START Exercise data
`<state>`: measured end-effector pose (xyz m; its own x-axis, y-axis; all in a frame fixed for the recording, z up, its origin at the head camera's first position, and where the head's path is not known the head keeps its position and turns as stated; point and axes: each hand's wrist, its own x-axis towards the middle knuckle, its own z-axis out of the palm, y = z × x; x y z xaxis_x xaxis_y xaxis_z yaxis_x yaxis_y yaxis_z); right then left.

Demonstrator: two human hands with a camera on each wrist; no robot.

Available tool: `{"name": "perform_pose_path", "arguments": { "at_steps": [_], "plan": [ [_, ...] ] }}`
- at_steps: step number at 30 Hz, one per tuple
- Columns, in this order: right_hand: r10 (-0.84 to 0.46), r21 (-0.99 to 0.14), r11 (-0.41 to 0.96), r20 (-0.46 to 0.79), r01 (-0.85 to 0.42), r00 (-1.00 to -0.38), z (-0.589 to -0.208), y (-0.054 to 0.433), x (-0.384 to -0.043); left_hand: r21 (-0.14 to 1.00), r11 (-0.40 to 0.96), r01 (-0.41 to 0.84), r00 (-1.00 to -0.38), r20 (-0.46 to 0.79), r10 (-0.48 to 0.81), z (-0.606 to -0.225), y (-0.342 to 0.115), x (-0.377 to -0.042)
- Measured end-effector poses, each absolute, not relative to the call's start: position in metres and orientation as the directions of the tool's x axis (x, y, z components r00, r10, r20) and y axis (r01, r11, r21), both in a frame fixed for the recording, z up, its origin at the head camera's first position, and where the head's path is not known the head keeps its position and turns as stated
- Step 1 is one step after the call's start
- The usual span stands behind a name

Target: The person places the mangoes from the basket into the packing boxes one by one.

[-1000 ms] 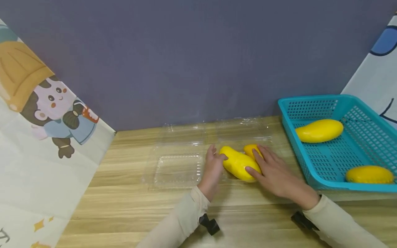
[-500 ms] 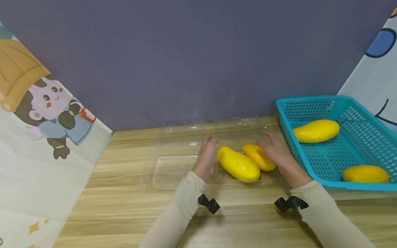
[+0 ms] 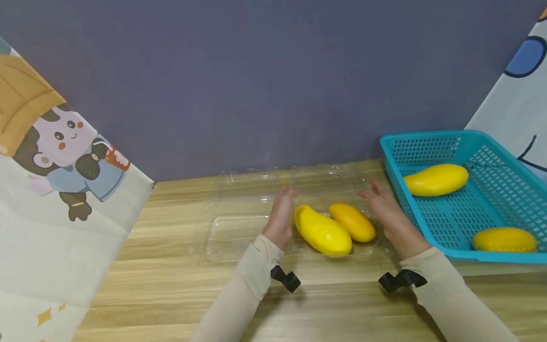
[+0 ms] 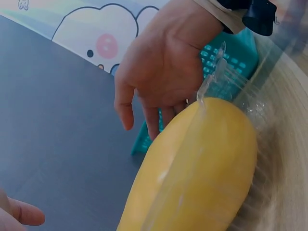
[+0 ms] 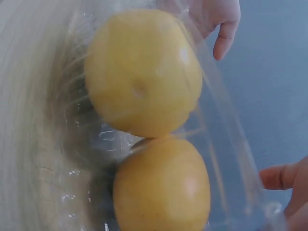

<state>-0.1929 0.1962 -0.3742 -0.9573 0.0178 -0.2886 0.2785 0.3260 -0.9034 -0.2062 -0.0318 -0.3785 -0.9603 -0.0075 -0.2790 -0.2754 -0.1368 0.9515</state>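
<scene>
Two yellow mangoes, a larger paler one (image 3: 322, 231) and a smaller, more orange one (image 3: 352, 222), lie side by side in a clear plastic clamshell box (image 5: 236, 144). Its lid (image 3: 326, 183) is folded back toward the wall. Along the box's left side stands my left hand (image 3: 280, 216), fingers loosely extended and thumb apart. My right hand (image 3: 388, 216) stands at the opposite side, palm turned inward, and its fingers hang fairly straight in the left wrist view. Neither hand touches a mango. In the right wrist view, fingertips (image 5: 274, 178) are right at the box rim.
A second clear clamshell box (image 3: 237, 237) lies open to the left. At right, a turquoise basket (image 3: 416, 223) holds another yellow mango (image 3: 440, 180) and an orange-yellow one (image 3: 504, 239). Behind the wooden table (image 3: 171, 285) rises a grey-blue wall (image 3: 256, 85).
Both hands have come off the mangoes, the right one moving outward to the box's right side. The smaller mango has come into full view. Box and mangoes have shifted slightly left and nearer.
</scene>
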Motion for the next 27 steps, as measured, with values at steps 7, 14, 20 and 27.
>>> {"name": "perform_pose_path", "arguments": {
  "at_steps": [7, 14, 20, 27],
  "plan": [
    [0.035, -0.954, 0.178, -0.238, 0.24, -0.971, -0.3762, 0.1951, -0.1945, 0.947, -0.136, -0.292, -0.956, -0.293, 0.014, -0.3793, -0.0333, -0.2058],
    [0.088, -0.976, -0.014, -0.218, 0.218, -0.972, -0.3736, 0.1949, -0.1958, 0.957, -0.139, -0.255, -0.967, -0.254, 0.021, -0.3794, -0.0341, -0.2058],
    [0.134, -0.978, -0.061, -0.208, 0.202, -0.969, -0.3721, 0.1952, -0.1952, 0.957, -0.177, -0.229, -0.973, -0.23, 0.015, -0.3806, -0.0353, -0.2073],
    [0.137, -0.986, -0.044, -0.164, 0.16, -0.977, -0.3745, 0.1963, -0.1944, 0.964, -0.184, -0.191, -0.981, -0.195, -0.007, -0.3802, -0.035, -0.2084]
  ]
}}
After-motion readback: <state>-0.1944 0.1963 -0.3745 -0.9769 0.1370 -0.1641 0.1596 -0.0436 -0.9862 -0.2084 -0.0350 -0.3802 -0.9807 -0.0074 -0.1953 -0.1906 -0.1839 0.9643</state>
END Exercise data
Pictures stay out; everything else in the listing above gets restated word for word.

`<state>`: measured end-effector pose (xyz m; its own x-axis, y-axis; all in a frame fixed for the recording, z up, its origin at the head camera's first position, and where the head's path is not known the head keeps its position and turns as stated; point and axes: each hand's wrist, its own x-axis towards the middle knuckle, its own z-axis out of the palm, y = z × x; x y z xaxis_x xaxis_y xaxis_z yaxis_x yaxis_y yaxis_z); right then left.

Demonstrator: two human hands with a camera on each wrist; no robot.

Available tool: `{"name": "perform_pose_path", "arguments": { "at_steps": [_], "plan": [ [_, ...] ] }}`
- at_steps: step number at 30 Hz, one per tuple
- Columns, in this order: right_hand: r10 (-0.84 to 0.46), r21 (-0.99 to 0.14), r11 (-0.41 to 0.96), r20 (-0.46 to 0.79), r01 (-0.85 to 0.42), r00 (-1.00 to -0.38), z (-0.589 to -0.208), y (-0.054 to 0.433), x (-0.384 to -0.043); left_hand: r21 (-0.14 to 1.00), r11 (-0.40 to 0.96), r01 (-0.41 to 0.84), r00 (-1.00 to -0.38), r20 (-0.46 to 0.79), r10 (-0.48 to 0.81), z (-0.606 to -0.225), y (-0.342 to 0.115), x (-0.377 to -0.042)
- Measured end-effector poses, each absolute, not relative to the call's start: position in metres and orientation as the directions of the tool's x axis (x, y, z components r00, r10, r20) and y axis (r01, r11, r21), both in a frame fixed for the recording, z up, its origin at the head camera's first position, and where the head's path is not known the head keeps its position and turns as stated
- Step 1 is one step after the call's start
- The usual span stands behind a name

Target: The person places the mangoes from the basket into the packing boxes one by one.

[-1000 ms] 
[-500 ms] 
[+0 ms] 
[+0 ms] 
[+0 ms] 

<state>-0.1929 0.1962 -0.3742 -0.9573 0.0178 -0.2886 0.2785 0.3260 -0.9034 -0.2062 -0.0318 -0.3785 -0.9603 -0.0075 -0.2790 -0.2754 -0.1368 0.9515</state>
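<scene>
Two yellow mangoes, a larger paler one (image 3: 322, 231) and a smaller, more orange one (image 3: 352, 222), lie side by side in a clear plastic clamshell box (image 5: 236, 144). Its lid (image 3: 326, 183) is folded back toward the wall. Along the box's left side stands my left hand (image 3: 280, 216), fingers loosely extended and thumb apart. My right hand (image 3: 388, 216) stands at the opposite side, palm turned inward, and its fingers hang fairly straight in the left wrist view. Neither hand touches a mango. In the right wrist view, fingertips (image 5: 274, 178) are right at the box rim.
A second clear clamshell box (image 3: 237, 237) lies open to the left. At right, a turquoise basket (image 3: 416, 223) holds another yellow mango (image 3: 440, 180) and an orange-yellow one (image 3: 504, 239). Behind the wooden table (image 3: 171, 285) rises a grey-blue wall (image 3: 256, 85).
Both hands have come off the mangoes, the right one moving outward to the box's right side. The smaller mango has come into full view. Box and mangoes have shifted slightly left and nearer.
</scene>
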Motion for the next 27 steps, as measured, with values at steps 7, 14, 20 and 27.
>>> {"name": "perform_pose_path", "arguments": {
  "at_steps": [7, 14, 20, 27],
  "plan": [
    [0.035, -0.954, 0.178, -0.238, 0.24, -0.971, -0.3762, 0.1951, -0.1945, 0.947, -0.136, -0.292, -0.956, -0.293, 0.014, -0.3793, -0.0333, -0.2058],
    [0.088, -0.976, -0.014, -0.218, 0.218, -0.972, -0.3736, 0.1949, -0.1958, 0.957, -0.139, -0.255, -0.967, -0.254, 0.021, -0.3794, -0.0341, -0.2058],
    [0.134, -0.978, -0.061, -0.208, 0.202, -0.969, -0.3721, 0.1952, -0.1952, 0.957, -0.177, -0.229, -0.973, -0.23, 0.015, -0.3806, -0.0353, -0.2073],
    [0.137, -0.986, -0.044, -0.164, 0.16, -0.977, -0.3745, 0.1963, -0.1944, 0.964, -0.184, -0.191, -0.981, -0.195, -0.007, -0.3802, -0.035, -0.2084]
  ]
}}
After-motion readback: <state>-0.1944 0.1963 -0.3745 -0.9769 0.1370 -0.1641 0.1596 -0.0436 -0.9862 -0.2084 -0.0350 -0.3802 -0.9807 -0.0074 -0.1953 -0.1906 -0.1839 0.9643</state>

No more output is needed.